The required output is the exact run of lines below that opens at the line with "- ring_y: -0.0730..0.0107" and closes at the line with "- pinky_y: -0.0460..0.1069".
++++ Dataset excerpt
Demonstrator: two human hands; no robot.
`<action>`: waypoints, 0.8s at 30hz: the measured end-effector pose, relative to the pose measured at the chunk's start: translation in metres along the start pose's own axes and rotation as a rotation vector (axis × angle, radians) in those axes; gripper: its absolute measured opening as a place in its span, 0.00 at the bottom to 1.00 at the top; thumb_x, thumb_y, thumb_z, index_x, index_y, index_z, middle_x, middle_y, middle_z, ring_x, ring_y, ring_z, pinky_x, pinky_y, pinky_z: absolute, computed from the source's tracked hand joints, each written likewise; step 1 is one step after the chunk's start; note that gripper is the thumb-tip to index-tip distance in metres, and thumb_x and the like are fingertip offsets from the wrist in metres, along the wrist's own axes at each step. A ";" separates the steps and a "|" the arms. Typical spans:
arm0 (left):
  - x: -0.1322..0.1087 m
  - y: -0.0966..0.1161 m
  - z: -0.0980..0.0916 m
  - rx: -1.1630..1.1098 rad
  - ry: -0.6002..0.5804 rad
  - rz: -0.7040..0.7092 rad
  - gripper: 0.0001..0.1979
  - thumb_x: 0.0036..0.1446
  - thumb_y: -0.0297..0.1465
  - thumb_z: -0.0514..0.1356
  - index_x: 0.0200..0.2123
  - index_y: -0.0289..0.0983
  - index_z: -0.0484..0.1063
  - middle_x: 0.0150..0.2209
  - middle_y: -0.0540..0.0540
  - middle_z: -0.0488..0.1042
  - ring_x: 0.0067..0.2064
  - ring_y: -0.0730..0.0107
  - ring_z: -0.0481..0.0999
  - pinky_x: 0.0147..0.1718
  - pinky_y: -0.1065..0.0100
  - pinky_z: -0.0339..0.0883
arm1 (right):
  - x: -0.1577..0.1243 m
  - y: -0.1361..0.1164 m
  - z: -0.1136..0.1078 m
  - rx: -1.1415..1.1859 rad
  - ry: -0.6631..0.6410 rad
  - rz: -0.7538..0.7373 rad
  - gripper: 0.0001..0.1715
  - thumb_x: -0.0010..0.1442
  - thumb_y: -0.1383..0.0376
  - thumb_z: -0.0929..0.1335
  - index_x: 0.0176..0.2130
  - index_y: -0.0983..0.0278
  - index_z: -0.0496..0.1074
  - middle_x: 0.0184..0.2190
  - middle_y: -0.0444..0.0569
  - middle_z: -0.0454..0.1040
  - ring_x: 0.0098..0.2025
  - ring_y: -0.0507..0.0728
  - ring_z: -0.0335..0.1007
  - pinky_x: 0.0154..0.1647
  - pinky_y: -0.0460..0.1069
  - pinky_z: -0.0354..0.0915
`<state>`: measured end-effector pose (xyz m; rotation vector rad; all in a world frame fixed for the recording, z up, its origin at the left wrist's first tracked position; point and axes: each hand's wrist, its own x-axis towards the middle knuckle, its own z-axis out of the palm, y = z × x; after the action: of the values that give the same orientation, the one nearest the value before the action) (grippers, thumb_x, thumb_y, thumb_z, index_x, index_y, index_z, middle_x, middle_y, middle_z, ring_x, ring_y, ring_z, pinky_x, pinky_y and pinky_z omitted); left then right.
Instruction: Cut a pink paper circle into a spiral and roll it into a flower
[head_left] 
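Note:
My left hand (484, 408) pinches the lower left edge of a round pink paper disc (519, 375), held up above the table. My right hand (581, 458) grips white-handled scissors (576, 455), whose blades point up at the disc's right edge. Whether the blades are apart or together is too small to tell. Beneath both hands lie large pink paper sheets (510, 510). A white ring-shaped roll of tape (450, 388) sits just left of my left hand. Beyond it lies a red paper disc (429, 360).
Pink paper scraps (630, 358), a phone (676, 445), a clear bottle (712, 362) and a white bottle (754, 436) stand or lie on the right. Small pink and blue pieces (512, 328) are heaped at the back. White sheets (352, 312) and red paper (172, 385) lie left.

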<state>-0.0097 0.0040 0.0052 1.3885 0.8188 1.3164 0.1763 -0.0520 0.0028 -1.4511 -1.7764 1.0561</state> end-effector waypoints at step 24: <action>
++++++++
Reply -
  - ring_y: -0.0730..0.0107
  - ring_z: -0.0481..0.0999
  - pinky_x: 0.0147..0.1718
  - pinky_y: -0.1065..0.0100
  - pinky_z: -0.0339..0.0883
arm1 (right):
  - x: -0.1577..0.1243 m
  - y: -0.1361..0.1164 m
  - z: -0.1136..0.1078 m
  - rx: -1.1415..1.1859 rad
  - ry: -0.6631..0.6410 rad
  - rz: -0.7538..0.7373 rad
  - gripper: 0.0001..0.1715
  - thumb_x: -0.0010..0.1442
  - thumb_y: -0.1383..0.0376
  - thumb_z: -0.0929..0.1335
  - index_x: 0.0176..0.2130
  - index_y: -0.0983..0.0278
  - index_z: -0.0496..0.1074
  - middle_x: 0.0184..0.2190
  - middle_y: -0.0444..0.0569
  - middle_z: -0.0454..0.1040
  - ring_x: 0.0098..0.2025
  - ring_y: -0.0507..0.0728
  - ring_z: -0.0335..0.1007
  - pinky_x: 0.0154..0.1647
  - pinky_y: -0.0460..0.1069

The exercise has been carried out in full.